→ The task: Lines from the top of the entries through the line that has "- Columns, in" must be duplicated exactly, and no others.

→ Records provided:
____
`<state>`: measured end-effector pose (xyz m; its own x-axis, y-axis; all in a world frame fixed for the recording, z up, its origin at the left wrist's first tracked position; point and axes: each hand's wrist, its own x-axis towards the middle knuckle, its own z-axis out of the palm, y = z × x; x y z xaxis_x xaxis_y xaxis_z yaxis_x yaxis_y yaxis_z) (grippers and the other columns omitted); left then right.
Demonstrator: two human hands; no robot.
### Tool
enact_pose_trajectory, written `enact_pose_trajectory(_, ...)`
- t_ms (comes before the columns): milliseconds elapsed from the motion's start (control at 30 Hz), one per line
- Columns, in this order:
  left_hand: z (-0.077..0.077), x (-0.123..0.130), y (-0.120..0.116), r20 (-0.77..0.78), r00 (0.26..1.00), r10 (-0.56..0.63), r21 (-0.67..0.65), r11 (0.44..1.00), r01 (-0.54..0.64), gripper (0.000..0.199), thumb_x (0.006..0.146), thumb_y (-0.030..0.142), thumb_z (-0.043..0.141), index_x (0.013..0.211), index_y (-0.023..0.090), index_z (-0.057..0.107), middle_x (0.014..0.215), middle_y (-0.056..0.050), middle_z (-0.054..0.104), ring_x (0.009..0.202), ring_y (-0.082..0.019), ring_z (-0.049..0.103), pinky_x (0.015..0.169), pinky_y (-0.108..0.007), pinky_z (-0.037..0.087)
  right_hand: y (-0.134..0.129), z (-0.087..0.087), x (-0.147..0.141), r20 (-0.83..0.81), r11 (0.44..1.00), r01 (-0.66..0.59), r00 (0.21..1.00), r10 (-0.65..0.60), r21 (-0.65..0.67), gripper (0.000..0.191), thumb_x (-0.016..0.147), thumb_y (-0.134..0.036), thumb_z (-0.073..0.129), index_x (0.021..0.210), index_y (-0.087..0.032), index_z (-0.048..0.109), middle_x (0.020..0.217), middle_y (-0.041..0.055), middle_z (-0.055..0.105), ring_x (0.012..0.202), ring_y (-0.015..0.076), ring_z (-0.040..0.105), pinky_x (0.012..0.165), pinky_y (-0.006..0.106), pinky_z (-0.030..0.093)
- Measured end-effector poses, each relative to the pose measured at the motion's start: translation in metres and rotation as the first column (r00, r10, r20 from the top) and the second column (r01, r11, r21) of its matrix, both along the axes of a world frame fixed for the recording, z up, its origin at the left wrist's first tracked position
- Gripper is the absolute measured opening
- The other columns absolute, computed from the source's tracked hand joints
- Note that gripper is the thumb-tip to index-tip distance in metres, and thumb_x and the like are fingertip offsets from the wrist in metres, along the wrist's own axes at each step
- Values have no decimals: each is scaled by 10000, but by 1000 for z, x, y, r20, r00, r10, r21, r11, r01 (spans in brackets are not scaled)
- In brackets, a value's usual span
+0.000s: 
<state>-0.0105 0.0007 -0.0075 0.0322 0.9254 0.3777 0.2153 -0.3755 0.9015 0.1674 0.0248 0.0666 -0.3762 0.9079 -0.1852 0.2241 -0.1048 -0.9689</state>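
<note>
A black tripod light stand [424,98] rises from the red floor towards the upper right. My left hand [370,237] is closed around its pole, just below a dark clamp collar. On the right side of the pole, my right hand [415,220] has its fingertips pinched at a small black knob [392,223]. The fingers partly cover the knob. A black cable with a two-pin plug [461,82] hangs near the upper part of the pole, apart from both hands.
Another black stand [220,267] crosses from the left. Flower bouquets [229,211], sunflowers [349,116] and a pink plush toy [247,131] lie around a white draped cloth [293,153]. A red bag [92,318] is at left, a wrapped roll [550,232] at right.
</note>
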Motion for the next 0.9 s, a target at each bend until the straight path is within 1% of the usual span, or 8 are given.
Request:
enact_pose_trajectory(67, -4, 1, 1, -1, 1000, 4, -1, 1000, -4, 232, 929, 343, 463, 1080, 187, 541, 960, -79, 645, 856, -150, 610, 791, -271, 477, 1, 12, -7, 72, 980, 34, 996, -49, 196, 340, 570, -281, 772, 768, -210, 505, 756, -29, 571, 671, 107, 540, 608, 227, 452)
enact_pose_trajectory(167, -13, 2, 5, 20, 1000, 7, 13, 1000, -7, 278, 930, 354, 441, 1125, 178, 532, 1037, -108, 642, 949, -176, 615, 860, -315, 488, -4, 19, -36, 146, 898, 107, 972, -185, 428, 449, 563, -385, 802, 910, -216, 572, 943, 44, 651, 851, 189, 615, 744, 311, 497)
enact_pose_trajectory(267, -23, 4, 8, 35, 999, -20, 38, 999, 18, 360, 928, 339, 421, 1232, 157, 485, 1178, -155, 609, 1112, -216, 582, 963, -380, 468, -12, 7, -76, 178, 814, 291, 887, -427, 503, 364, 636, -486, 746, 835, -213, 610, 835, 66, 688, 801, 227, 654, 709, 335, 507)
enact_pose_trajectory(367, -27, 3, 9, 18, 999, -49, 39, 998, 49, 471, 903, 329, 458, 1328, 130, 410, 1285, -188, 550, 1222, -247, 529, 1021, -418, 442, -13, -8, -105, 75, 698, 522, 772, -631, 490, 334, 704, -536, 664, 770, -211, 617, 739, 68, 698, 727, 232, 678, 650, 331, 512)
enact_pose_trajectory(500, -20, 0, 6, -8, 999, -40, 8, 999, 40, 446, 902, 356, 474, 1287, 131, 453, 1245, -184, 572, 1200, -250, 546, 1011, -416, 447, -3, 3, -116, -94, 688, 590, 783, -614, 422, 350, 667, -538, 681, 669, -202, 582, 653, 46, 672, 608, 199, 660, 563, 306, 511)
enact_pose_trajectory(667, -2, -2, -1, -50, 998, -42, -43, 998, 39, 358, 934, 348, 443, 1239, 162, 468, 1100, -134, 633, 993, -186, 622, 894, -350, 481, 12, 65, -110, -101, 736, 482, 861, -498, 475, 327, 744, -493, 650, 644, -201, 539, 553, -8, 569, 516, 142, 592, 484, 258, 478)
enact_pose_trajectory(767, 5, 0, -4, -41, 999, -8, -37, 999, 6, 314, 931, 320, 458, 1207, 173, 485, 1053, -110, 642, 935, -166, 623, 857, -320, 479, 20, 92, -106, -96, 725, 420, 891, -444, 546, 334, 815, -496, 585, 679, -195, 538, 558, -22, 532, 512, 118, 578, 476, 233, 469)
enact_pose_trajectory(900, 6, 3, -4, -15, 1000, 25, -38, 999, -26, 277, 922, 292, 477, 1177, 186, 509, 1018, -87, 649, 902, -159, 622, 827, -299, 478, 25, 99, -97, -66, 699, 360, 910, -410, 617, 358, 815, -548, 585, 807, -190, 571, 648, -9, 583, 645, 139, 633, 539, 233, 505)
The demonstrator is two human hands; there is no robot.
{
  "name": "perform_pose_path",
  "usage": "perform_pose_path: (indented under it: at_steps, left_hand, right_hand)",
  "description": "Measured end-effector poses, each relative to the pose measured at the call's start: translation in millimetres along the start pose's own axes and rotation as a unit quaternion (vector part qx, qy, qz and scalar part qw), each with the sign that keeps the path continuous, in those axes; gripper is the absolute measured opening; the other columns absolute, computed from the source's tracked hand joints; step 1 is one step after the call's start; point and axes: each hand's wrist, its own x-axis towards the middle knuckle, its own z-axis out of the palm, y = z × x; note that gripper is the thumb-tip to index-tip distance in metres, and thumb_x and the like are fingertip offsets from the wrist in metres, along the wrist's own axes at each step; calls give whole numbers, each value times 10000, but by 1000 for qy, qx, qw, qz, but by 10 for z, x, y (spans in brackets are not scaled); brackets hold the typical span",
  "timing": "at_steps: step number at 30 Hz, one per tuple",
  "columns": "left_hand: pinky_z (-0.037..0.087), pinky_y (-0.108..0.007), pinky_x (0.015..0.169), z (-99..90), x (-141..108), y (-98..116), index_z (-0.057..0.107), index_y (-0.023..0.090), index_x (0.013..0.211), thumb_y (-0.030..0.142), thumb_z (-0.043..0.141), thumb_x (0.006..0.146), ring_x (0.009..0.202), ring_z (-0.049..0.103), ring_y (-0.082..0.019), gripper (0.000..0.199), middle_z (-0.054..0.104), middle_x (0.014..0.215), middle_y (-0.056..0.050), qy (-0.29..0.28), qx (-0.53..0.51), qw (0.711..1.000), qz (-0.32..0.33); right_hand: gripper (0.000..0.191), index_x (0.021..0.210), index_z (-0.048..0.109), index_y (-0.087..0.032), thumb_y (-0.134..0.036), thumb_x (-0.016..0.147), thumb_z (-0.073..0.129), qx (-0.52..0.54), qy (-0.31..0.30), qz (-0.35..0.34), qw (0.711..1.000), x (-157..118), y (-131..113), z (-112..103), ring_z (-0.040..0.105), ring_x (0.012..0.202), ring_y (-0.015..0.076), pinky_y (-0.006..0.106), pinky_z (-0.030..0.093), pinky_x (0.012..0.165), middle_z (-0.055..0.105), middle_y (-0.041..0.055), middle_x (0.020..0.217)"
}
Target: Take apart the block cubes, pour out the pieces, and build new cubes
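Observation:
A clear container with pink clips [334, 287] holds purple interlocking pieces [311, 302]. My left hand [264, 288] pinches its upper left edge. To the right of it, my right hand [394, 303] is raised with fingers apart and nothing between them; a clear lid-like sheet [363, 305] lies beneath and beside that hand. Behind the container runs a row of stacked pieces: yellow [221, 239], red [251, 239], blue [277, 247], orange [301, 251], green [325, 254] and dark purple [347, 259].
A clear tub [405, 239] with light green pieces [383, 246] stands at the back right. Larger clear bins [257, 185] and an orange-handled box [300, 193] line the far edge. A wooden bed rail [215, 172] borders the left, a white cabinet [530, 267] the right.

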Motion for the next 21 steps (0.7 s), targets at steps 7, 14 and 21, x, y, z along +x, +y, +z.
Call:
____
→ Response for this exercise:
`<state>`: measured end-effector pose (xyz m; its own x-axis, y-axis; all in a world frame fixed for the recording, z up, its origin at the left wrist's first tracked position; point and axes: each hand's wrist, its own x-axis towards the middle knuckle, its own z-axis out of the palm, y = z × x; x y z xaxis_x xaxis_y xaxis_z yaxis_x yaxis_y yaxis_z) (grippers and the other columns omitted); left then right.
Demonstrator: two human hands; no robot.
### Tool
enact_pose_trajectory, written `enact_pose_trajectory(_, ...)`
- t_ms (comes before the columns): milliseconds elapsed from the motion's start (control at 30 Hz), one per line
- Columns, in this order:

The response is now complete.